Task directions |
Please copy the listing below in its entirety, without alteration.
^^^^^^^^^^^^^^^^
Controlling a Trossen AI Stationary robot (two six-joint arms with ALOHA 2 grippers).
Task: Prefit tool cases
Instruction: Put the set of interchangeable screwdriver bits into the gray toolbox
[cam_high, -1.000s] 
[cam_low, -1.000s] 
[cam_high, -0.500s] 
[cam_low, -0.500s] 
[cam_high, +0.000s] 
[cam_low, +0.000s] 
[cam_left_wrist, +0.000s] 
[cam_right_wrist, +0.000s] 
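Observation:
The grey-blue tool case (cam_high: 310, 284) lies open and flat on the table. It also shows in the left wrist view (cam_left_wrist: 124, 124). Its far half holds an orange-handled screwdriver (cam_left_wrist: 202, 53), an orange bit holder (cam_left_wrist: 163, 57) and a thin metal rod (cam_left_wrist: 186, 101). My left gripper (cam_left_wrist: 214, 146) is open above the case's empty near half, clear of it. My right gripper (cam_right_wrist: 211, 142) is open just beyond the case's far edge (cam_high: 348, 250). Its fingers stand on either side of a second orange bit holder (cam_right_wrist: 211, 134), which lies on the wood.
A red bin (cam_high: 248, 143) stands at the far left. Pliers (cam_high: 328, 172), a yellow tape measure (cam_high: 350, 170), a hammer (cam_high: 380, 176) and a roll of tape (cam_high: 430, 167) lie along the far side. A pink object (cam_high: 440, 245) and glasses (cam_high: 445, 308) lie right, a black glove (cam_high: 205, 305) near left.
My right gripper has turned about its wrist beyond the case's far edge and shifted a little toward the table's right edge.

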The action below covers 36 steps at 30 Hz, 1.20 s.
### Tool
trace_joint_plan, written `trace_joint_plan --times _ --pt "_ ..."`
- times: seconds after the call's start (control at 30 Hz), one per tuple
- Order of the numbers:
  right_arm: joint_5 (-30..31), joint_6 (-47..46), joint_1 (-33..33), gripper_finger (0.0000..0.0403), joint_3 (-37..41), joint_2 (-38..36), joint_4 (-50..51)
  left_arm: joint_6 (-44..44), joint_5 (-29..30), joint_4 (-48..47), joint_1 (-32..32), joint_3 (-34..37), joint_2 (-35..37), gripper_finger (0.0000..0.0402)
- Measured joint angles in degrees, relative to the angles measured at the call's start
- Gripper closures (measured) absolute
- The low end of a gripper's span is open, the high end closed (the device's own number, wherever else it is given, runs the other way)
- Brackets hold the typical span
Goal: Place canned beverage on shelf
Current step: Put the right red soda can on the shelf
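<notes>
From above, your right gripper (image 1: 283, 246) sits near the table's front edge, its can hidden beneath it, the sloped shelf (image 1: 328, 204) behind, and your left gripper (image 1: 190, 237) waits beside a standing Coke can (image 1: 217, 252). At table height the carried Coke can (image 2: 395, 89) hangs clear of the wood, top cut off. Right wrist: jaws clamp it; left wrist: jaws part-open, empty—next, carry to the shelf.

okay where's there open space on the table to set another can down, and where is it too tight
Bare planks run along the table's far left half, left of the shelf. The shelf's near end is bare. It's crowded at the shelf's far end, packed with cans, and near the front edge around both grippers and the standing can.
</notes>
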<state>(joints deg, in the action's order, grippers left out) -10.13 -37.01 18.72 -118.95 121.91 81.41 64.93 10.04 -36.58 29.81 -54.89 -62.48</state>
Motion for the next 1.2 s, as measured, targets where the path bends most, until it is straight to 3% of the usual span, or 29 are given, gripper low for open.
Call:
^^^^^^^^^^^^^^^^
Problem solution |
Controlling a Trossen AI Stationary robot (two six-joint arms with ALOHA 2 grippers).
Task: Prefit tool cases
Instruction: Put the set of interchangeable screwdriver bits into the gray toolbox
[cam_high, -1.000s] 
[cam_low, -1.000s] 
[cam_high, -0.500s] 
[cam_low, -0.500s] 
[cam_high, +0.000s] 
[cam_low, +0.000s] 
[cam_left_wrist, +0.000s] 
[cam_right_wrist, +0.000s] 
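Observation:
The grey-blue tool case (cam_high: 310, 284) lies open and flat on the table. It also shows in the left wrist view (cam_left_wrist: 124, 124). Its far half holds an orange-handled screwdriver (cam_left_wrist: 202, 53), an orange bit holder (cam_left_wrist: 163, 57) and a thin metal rod (cam_left_wrist: 186, 101). My left gripper (cam_left_wrist: 214, 146) is open above the case's empty near half, clear of it. My right gripper (cam_right_wrist: 211, 142) is open just beyond the case's far edge (cam_high: 348, 250). Its fingers stand on either side of a second orange bit holder (cam_right_wrist: 211, 134), which lies on the wood.
A red bin (cam_high: 248, 143) stands at the far left. Pliers (cam_high: 328, 172), a yellow tape measure (cam_high: 350, 170), a hammer (cam_high: 380, 176) and a roll of tape (cam_high: 430, 167) lie along the far side. A pink object (cam_high: 440, 245) and glasses (cam_high: 445, 308) lie right, a black glove (cam_high: 205, 305) near left.
My right gripper has turned about its wrist beyond the case's far edge and shifted a little toward the table's right edge.
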
The action below covers 36 steps at 30 Hz, 1.20 s.
### Tool
trace_joint_plan, written `trace_joint_plan --times _ --pt "_ ..."`
- times: seconds after the call's start (control at 30 Hz), one per tuple
- Order of the numbers:
  right_arm: joint_5 (-30..31), joint_6 (-47..46), joint_1 (-33..33), gripper_finger (0.0000..0.0403), joint_3 (-37..41), joint_2 (-38..36), joint_4 (-50..51)
  left_arm: joint_6 (-44..44), joint_5 (-29..30), joint_4 (-48..47), joint_1 (-32..32), joint_3 (-34..37), joint_2 (-35..37), gripper_finger (0.0000..0.0402)
- Measured joint angles in degrees, relative to the angles measured at the call's start
- Gripper closures (measured) absolute
- The low end of a gripper's span is open, the high end closed (the device's own number, wherever else it is given, runs the other way)
- Brackets hold the typical span
Goal: Place canned beverage on shelf
Current step: Put the right red soda can on the shelf
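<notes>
From above, your right gripper (image 1: 283, 246) sits near the table's front edge, its can hidden beneath it, the sloped shelf (image 1: 328, 204) behind, and your left gripper (image 1: 190, 237) waits beside a standing Coke can (image 1: 217, 252). At table height the carried Coke can (image 2: 395, 89) hangs clear of the wood, top cut off. Right wrist: jaws clamp it; left wrist: jaws part-open, empty—next, carry to the shelf.

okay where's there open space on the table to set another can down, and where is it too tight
Bare planks run along the table's far left half, left of the shelf. The shelf's near end is bare. It's crowded at the shelf's far end, packed with cans, and near the front edge around both grippers and the standing can.
</notes>
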<state>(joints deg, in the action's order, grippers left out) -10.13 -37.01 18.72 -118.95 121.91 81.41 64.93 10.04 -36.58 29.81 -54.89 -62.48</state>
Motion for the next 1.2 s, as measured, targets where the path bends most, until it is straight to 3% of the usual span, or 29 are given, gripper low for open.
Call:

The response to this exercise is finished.